Segment Start: Material for the task

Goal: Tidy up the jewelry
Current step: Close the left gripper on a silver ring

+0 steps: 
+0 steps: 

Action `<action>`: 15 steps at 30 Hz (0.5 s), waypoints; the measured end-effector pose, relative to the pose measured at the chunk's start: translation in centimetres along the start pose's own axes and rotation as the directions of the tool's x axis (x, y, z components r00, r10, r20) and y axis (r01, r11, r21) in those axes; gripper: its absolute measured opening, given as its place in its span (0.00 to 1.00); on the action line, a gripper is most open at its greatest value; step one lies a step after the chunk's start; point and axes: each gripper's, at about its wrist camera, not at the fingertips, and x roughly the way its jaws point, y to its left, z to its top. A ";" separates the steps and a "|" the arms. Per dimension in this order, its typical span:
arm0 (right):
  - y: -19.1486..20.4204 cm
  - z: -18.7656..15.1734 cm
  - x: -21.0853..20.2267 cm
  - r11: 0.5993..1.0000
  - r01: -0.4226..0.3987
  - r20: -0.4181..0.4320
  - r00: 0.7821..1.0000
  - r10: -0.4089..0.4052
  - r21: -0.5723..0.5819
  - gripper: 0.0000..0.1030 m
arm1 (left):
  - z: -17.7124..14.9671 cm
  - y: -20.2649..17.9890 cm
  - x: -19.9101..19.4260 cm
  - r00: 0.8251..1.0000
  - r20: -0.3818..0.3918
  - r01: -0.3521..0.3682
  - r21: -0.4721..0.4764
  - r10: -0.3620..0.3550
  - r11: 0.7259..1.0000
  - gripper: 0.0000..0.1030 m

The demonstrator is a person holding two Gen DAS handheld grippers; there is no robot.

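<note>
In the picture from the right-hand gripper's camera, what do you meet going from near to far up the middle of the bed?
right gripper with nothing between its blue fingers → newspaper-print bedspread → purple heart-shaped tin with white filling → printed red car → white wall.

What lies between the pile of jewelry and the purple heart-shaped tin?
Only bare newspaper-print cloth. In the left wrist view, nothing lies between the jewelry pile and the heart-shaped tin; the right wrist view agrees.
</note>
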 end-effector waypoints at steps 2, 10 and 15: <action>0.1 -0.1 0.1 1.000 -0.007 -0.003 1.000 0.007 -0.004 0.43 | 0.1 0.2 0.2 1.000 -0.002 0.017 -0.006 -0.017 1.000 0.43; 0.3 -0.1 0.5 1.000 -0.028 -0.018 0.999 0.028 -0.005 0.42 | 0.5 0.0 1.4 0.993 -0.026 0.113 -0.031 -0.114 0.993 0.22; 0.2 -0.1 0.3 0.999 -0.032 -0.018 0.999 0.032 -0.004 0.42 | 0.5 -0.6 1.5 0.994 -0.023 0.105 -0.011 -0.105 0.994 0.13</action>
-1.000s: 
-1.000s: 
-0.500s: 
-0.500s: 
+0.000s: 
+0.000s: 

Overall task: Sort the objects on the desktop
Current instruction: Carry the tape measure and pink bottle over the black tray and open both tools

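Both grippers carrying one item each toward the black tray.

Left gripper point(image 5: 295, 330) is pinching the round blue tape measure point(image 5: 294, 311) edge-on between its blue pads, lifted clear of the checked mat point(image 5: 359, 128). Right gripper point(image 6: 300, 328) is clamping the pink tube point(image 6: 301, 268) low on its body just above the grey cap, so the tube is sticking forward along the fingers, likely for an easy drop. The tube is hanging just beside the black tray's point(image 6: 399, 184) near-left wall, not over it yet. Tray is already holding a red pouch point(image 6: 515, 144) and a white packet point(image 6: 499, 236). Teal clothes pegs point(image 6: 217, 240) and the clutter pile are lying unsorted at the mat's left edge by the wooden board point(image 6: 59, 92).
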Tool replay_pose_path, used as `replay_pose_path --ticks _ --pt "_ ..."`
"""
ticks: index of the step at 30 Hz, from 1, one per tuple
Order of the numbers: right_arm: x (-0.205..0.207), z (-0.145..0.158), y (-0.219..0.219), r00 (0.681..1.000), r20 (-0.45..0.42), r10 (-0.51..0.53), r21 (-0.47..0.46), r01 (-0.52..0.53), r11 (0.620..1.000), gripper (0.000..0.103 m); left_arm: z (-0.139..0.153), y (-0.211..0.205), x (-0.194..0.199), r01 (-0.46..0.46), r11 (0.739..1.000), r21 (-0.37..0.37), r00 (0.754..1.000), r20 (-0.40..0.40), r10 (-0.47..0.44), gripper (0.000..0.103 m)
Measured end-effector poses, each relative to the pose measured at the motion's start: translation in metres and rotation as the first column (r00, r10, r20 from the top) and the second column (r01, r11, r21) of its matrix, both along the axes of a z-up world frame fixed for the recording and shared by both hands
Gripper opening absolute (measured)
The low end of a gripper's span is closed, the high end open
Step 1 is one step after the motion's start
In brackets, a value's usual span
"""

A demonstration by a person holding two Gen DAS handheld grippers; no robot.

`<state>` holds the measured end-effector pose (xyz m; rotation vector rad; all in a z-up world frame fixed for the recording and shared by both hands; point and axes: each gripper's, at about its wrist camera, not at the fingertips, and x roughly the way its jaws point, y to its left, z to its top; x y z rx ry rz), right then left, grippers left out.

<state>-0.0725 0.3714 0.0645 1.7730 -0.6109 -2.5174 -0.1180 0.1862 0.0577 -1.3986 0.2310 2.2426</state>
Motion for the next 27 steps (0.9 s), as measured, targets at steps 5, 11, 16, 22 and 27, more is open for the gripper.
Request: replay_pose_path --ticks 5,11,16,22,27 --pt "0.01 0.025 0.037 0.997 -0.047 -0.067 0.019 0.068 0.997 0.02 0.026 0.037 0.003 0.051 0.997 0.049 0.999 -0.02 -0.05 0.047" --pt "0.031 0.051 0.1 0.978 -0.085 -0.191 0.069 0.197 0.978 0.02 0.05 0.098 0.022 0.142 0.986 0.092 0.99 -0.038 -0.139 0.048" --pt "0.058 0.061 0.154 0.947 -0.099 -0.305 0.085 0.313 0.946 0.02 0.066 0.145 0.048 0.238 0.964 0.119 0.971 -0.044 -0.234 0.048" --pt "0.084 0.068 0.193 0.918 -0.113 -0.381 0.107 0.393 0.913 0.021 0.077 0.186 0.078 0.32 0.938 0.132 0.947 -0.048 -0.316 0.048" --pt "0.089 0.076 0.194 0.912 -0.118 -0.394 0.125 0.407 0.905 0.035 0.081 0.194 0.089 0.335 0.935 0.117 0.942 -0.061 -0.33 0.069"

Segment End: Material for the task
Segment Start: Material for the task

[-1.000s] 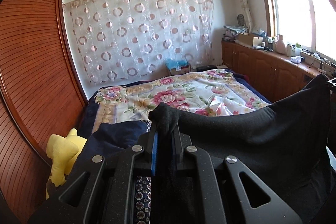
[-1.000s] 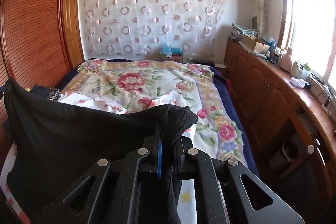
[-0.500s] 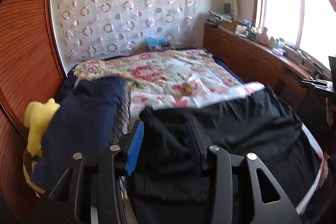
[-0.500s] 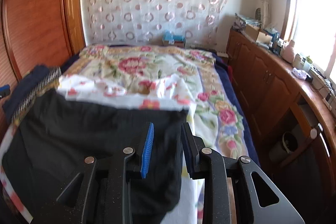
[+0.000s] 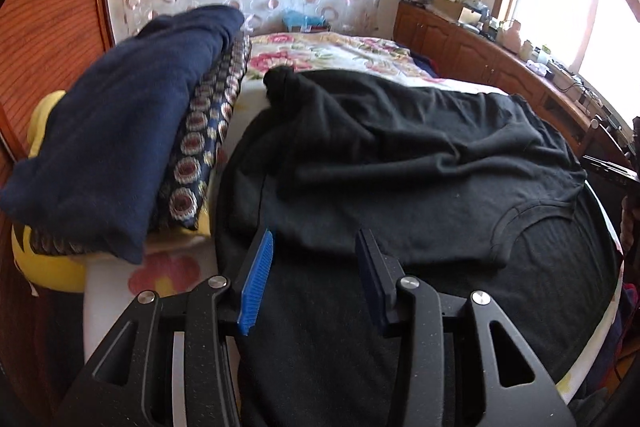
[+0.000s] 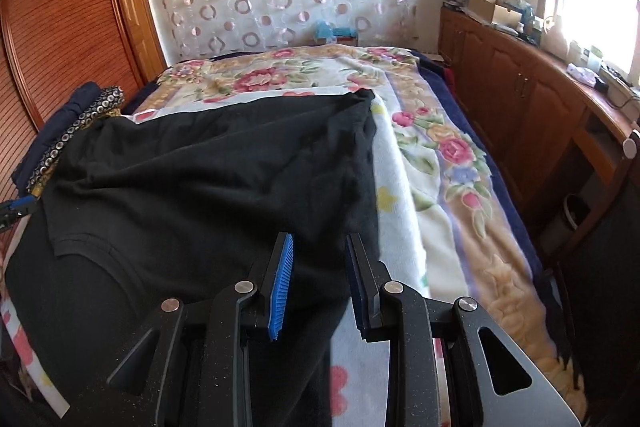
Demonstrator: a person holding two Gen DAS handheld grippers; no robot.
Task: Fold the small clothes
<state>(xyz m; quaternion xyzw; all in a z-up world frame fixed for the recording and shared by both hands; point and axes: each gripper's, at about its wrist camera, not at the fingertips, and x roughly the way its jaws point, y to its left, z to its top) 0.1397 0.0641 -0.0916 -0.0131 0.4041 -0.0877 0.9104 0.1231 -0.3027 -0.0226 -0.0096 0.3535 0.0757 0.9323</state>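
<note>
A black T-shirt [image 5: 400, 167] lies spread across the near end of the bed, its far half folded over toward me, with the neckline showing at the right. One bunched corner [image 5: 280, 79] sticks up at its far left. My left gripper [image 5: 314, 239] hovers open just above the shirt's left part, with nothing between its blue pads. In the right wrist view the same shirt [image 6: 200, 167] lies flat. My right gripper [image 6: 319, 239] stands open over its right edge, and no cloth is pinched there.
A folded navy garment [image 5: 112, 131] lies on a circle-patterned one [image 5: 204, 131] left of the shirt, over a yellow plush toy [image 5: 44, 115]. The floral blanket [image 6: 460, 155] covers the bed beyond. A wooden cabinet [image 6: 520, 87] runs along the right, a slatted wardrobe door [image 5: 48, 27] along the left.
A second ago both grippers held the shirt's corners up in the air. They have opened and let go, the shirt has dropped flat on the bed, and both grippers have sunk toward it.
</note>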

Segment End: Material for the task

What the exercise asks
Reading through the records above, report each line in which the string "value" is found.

Solution
Action `<action>`: 15 steps at 30 Hz (0.5 s), waypoints; the measured end-effector pose, relative to the pose measured at the chunk's start: translation in centimetres along the start pose's own axes and rotation as the directions of the tool's x axis (x, y, z components r00, r10, r20) and y axis (r01, r11, r21) in those axes; gripper: its absolute measured opening, given as its place in its span (0.00 to 1.00); on the action line, a gripper is most open at its greatest value; step one lies a step after the chunk's start; point and axes: each gripper's, at about its wrist camera, not at the fingertips, and x roughly the way its jaws point, y to its left, z to its top. A ";" separates the steps and a "|" the arms. Per dimension in this order, its typical span:
In brackets, a value's usual span

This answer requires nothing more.